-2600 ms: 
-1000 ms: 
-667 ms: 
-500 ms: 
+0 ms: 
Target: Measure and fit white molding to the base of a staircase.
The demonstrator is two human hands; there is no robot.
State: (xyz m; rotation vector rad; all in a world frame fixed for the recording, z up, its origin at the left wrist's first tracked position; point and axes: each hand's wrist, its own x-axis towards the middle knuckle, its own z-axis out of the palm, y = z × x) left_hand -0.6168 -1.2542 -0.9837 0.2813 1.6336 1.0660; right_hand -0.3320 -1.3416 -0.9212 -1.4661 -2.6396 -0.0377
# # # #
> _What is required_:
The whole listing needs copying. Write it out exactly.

> _Problem solution_:
-2600 ms: 
-1000 ms: 
-667 ms: 
-500 ms: 
+0 ms: 
Target: Measure and fit white molding to the base of a staircase.
The demonstrator is two human hands; there is no robot.
State: (xyz m; rotation vector rad; all in a world frame fixed for the recording, z up, its origin at the left wrist's first tracked position; point and axes: each hand's wrist, its own x-axis towards the middle knuckle, its own z-axis out of the palm, y = z × x) left_hand -0.6168 -1.2542 -0.9837 0.2813 1.6336 1.0660; right_hand -0.3320 -1.3416 -0.9212 -1.4661 -2.6396 -0.0377

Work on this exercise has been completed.